#### Work required
Return the listing below verbatim. Pictures do not belong in the copy.
◇ ◇ ◇ ◇ ◇ ◇ ◇
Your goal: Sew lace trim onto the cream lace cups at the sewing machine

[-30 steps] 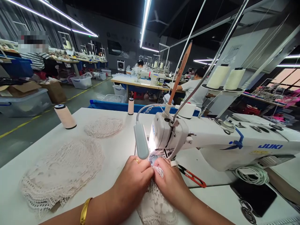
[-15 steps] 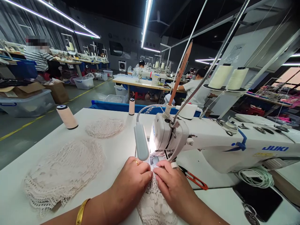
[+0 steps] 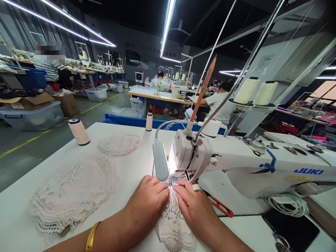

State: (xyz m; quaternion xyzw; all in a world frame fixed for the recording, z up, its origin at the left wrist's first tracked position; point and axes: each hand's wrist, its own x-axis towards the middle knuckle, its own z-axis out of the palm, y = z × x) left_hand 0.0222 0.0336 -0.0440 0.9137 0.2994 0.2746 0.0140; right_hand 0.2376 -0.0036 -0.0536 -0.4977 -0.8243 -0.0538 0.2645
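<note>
A cream lace piece point(image 3: 172, 224) lies on the white table point(image 3: 126, 168) under the needle end of a white JUKI sewing machine point(image 3: 236, 161). My left hand point(image 3: 147, 206), with a gold ring and a gold bangle on the wrist, pinches the lace's upper left edge. On the right, my right hand point(image 3: 195, 210) presses and grips the same lace just in front of the presser foot. Both sets of fingertips meet close to the needle, lit by the grey gooseneck lamp point(image 3: 160, 165).
A large stack of lace pieces point(image 3: 73, 192) and a smaller one point(image 3: 119, 144) lie to the left. Two thread cones point(image 3: 78, 131) point(image 3: 149, 121) stand at the table's far side. Red thread snips point(image 3: 222, 207) lie beside my right hand. Other people work at distant tables.
My hands have stayed at the needle, shifting slightly as they adjust the lace. The camera has tilted a little, so everything sits somewhat lower and further right.
</note>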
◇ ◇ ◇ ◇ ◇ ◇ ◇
#### Result of the task
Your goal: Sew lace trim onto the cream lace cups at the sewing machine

[-30 steps] 
[-15 steps] 
[+0 steps] 

State: (xyz m; quaternion xyzw; all in a world frame fixed for the recording, z up, its origin at the left wrist's first tracked position; point and axes: each hand's wrist, its own x-axis towards the middle knuckle, its own z-axis out of the palm, y = z × x) left_hand 0.0222 0.0336 -0.0440 0.9137 0.2994 0.2746 0.0140; right_hand 0.2376 -0.0036 -0.0536 -0.4977 -0.8243 -0.0538 0.2645
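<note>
A cream lace piece point(image 3: 172, 224) lies on the white table point(image 3: 126, 168) under the needle end of a white JUKI sewing machine point(image 3: 236, 161). My left hand point(image 3: 147, 206), with a gold ring and a gold bangle on the wrist, pinches the lace's upper left edge. On the right, my right hand point(image 3: 195, 210) presses and grips the same lace just in front of the presser foot. Both sets of fingertips meet close to the needle, lit by the grey gooseneck lamp point(image 3: 160, 165).
A large stack of lace pieces point(image 3: 73, 192) and a smaller one point(image 3: 119, 144) lie to the left. Two thread cones point(image 3: 78, 131) point(image 3: 149, 121) stand at the table's far side. Red thread snips point(image 3: 222, 207) lie beside my right hand. Other people work at distant tables.
My hands have stayed at the needle, shifting slightly as they adjust the lace. The camera has tilted a little, so everything sits somewhat lower and further right.
</note>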

This concludes the response.